El País, Spain
The Laundry List
By Lluís Bassets
Translated By Esther French
17 February 2013
Edited by Rachel Smith
Spain - El País - Original Article (Spanish)
This is an expression that comes to mind for the annual State of the Union address, when the president of the United States gives a speech before members of Congress about his chief proposals for the future. “Laundry list” is an English phrase that indicates a long and tedious assortment of mixed topics — socks with the towels, shirts with the handkerchiefs; some things lost in the wash, others lost in the lightness of the words that the wind carries away.
As a good cliché should, it holds both a truth and a lie.
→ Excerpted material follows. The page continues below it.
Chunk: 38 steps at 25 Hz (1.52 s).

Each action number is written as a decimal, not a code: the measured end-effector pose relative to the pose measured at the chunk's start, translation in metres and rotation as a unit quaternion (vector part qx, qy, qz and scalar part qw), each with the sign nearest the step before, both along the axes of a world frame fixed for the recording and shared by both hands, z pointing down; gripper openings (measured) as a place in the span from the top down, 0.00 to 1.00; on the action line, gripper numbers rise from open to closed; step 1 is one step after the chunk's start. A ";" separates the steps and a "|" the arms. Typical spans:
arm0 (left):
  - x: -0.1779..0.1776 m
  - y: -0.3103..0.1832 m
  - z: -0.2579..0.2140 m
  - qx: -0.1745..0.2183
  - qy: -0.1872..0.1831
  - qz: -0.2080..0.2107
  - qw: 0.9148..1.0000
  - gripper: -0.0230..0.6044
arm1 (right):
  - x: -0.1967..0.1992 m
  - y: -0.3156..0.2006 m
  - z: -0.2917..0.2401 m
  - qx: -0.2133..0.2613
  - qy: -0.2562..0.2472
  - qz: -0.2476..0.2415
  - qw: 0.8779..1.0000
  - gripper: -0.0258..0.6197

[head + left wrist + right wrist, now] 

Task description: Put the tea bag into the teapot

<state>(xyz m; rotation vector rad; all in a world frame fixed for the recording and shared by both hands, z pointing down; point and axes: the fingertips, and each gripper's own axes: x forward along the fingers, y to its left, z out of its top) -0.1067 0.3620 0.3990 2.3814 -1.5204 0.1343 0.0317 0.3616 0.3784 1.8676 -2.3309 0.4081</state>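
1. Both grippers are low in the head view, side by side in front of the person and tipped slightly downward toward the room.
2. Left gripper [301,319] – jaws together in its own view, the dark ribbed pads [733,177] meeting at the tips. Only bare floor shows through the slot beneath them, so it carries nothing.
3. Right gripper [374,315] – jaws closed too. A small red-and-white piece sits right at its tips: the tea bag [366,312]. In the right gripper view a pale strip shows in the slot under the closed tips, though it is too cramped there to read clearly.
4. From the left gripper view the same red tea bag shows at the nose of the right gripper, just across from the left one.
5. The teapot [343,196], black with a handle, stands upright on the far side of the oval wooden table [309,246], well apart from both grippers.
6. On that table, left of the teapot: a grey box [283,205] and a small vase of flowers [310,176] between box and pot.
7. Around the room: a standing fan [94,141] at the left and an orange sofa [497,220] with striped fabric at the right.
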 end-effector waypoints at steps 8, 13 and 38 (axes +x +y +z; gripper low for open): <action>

Every speech, including the one Obama gave this past Tuesday, ends with adding in various topics, many of them as obligatory as they are idle and empty. But not everything that the president said belongs to the jumbled and insignificant political laundry of Washington. Obama outlined some proposals as ambitious as they would be difficult to achieve, and that mark a horizon and a potential legacy. Obama will probably be able to crown his efforts with a successful immigration policy, although this is less likely to happen with gun control, the environment or balancing the deficit.
The laundry list items that most interest Europeans are the international ones, headed by a free trade agreement between the EU and the United States that could stimulate our depressed economies and strengthen trans-Atlantic ties, at the same time as emerging countries are showing their ambition, with Beijing at their head. There are more items of European interest on the list, such as the case of drones and their selective assassinations, into which Obama has entered on tiptoes, but with clarity of purpose: He will continue ordering executions that are in the security interests of the United States, but he will work with Congress to legislate his activity. If this is not done, China and Russia, as well as other military powers with less to recommend them, will want to set the pace in this new type of war, to the detriment of Europeans, who are always attentive to international legality and rule of law, as is fitting.
Obama supports a diplomatic solution to the conflict with Iran over its nuclear program, which interests the Europeans, but he will do all that is necessary; that is to say, he will resort to force the moment that the Iranians are about to obtain [a nuclear weapon]. He also supports the Arab democratic transitions, although he will not dictate “the course of change in countries like Egypt,” and he will limit himself to maintaining pressure on Syria over the ongoing civil war. He barely had a word for the international press on something that will put his presidential legacy at stake: “We will stand steadfast with Israel in pursuit of security and a lasting peace.” In the spring, he will visit the Jewish nation for the first time as president, and he will also include Palestine in a trip with enormous expectations riding on it, right on the opposite end of his laundry list.